WHAT YOU WILL DO:
The answer must be a single number: how many lines in the entries hold the string "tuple".

=-=-=

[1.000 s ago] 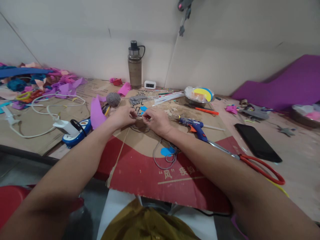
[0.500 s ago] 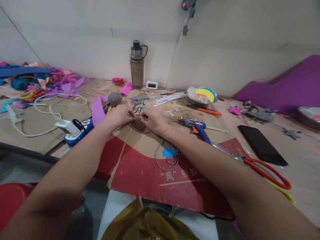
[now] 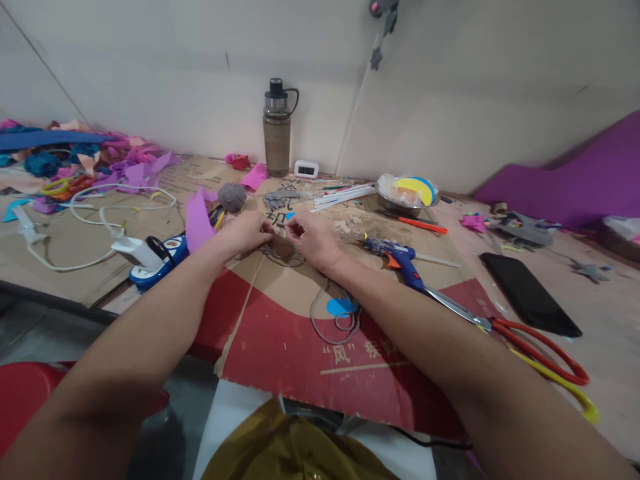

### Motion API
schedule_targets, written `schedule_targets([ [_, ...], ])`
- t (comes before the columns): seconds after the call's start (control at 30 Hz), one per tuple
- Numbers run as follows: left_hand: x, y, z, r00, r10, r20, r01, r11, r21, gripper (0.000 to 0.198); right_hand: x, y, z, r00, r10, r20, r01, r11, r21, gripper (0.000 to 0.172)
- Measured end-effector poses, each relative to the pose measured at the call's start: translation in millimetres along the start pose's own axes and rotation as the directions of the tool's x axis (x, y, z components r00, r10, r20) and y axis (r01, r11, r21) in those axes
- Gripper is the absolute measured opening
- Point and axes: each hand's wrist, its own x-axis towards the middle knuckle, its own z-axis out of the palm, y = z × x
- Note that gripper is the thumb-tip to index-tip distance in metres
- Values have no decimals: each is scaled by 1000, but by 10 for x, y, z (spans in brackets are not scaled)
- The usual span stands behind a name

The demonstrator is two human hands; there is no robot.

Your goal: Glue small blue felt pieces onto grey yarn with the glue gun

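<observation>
Over the middle of the cardboard sheet (image 3: 280,360), my left hand (image 3: 250,232) and my right hand (image 3: 314,239) face each other a small gap apart. Both have their fingers pinched together on thin grey yarn (image 3: 286,264), which sags in loops just below them; the stretch between the fingertips is barely visible. More of the yarn lies in loose coils beside my right forearm, around a blue cutout (image 3: 341,307). Behind my left hand sits a grey yarn ball (image 3: 233,197). A blue glue gun (image 3: 400,259) lies to the right of my right hand.
Red-and-yellow-handled scissors (image 3: 540,347) and a black phone (image 3: 530,293) lie at right. At the back stand a water bottle (image 3: 277,133), a small clock (image 3: 306,169) and a bowl (image 3: 400,203). A blue power strip (image 3: 160,263) with cables and felt scraps (image 3: 135,170) are at left.
My two hands have drawn slightly apart, with the fingers still pinched. The whole view has shifted a little; the things on the table stay in place.
</observation>
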Motion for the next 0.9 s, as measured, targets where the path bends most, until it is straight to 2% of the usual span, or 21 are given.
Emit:
schedule_targets([
  [0.13,-26,38,-43,998,-45,-45,42,997,-71,25,-6,18,35,995,84,-47,-77,988,132,8],
  [0.3,-26,51,-27,999,-18,47,20,999,-38,22,-77,55,-1,994,95,-45,-84,976,201,7],
  [0.53,6,91,54,994,96,48,-95,995,-26,17,-157,179,-147,1000,-12,16,11,1000,19,9],
  [0.63,3,132,57,995,85,44,-85,996,-6,16,-167,184,-199,999,-11,38,13,998,-56,11],
  [0.77,20,84,80,996,83,37,-84,996,15,15,-143,65,-190,996,15,83,-1,984,-177,13],
  [0.9,44,9,90,996,87,-2,-87,996,16,13,-107,-30,-130,990,121,77,-101,970,-221,16],
])
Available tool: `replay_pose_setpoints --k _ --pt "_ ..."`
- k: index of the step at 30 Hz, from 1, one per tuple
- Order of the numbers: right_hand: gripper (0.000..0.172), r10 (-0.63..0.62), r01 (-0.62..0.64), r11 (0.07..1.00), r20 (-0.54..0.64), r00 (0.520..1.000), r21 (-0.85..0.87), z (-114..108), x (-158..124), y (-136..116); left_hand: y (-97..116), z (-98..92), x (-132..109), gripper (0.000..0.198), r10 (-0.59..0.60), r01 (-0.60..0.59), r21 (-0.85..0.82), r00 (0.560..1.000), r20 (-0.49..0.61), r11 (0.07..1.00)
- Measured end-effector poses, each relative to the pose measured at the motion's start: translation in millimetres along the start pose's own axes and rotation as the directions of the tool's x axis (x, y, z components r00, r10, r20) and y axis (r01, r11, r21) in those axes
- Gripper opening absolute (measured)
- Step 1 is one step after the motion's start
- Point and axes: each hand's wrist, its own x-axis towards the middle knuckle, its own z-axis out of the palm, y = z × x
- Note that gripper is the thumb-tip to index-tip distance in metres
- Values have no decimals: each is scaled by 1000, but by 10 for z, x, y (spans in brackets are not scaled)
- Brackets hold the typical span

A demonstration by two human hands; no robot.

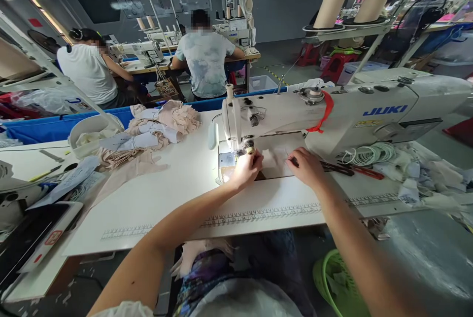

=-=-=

EXPECTED ANSWER:
2